§ WORK TASK
Find the lines below that contain "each" and tally them. Return only the total.

§ INFORMATION SUPPLIED

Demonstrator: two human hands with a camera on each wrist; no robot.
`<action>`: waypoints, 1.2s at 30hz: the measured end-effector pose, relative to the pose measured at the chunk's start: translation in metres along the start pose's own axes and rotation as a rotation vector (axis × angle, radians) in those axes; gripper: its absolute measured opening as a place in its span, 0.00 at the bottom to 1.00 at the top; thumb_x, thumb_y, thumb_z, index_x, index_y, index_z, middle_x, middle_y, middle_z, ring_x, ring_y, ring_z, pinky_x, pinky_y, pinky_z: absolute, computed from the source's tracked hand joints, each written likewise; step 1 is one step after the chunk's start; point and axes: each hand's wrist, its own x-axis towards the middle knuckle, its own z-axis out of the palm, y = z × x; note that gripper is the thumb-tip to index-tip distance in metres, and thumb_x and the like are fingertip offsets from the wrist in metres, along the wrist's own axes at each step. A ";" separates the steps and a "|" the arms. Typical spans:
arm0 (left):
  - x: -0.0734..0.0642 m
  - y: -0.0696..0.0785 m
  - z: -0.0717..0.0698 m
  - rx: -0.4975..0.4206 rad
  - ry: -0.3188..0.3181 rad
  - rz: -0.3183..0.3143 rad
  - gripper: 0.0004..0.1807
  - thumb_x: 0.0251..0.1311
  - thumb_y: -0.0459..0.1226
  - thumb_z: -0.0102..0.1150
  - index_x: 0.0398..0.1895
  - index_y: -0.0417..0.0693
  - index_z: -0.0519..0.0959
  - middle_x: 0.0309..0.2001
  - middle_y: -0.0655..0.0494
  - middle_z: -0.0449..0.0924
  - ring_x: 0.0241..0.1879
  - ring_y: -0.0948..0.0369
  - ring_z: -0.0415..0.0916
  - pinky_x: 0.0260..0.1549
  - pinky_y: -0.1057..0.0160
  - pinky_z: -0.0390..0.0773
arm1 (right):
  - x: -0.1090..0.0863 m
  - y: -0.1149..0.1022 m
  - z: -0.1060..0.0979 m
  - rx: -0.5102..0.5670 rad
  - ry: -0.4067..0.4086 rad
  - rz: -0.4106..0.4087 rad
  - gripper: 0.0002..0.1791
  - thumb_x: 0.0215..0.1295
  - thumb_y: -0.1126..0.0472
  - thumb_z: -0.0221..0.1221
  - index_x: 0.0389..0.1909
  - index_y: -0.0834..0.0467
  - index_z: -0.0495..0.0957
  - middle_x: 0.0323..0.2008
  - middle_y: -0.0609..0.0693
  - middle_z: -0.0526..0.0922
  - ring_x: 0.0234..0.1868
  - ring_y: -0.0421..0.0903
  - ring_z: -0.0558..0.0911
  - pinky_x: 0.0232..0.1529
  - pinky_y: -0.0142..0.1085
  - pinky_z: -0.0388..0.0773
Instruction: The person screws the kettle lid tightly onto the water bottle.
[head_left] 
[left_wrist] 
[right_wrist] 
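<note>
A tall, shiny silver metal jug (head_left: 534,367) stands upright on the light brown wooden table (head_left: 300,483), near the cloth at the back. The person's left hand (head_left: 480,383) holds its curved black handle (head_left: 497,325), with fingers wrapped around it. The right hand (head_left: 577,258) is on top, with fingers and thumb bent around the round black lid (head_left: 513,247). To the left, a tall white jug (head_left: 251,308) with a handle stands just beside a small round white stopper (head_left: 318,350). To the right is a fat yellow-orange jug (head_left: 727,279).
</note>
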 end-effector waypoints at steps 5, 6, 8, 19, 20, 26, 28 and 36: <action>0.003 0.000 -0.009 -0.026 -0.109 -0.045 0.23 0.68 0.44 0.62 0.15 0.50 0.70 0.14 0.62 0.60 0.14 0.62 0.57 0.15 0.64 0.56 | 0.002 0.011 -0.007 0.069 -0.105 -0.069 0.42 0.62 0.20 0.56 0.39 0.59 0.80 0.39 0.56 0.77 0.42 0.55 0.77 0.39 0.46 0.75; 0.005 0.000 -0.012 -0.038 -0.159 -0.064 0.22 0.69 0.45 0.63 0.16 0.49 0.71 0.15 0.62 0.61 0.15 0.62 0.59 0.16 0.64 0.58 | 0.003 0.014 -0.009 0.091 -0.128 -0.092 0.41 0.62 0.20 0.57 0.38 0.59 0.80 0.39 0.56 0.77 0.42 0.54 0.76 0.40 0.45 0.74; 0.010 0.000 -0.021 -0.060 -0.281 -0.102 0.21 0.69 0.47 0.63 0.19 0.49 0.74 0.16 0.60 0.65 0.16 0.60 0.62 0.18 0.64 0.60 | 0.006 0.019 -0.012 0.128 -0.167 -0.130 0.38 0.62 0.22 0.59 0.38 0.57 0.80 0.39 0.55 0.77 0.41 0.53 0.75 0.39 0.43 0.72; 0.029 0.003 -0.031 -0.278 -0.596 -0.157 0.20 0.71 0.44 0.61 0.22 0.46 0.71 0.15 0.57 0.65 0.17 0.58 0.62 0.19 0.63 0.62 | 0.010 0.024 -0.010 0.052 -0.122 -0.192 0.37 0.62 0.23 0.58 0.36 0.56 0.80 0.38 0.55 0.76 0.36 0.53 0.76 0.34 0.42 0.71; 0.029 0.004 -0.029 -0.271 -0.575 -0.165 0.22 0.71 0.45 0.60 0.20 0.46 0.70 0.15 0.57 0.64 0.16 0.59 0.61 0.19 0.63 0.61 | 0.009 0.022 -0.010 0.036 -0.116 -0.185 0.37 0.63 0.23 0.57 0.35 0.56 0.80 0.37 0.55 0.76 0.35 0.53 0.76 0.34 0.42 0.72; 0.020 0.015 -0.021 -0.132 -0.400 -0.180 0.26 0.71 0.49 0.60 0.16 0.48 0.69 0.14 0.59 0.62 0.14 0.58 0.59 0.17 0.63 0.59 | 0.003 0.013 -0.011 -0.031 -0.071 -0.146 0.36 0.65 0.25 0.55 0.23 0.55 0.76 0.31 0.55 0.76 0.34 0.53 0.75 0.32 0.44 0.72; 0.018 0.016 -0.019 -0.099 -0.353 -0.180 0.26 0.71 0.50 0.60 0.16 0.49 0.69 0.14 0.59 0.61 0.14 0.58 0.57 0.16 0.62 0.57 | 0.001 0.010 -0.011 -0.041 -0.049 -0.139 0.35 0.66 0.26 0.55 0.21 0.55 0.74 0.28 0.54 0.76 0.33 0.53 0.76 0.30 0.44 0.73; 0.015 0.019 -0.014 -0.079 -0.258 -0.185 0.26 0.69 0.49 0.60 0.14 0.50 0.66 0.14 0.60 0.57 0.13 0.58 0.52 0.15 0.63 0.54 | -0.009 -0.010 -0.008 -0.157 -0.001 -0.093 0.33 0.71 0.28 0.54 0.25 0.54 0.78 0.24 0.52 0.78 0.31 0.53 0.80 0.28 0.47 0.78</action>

§ TASK RESPONSE
2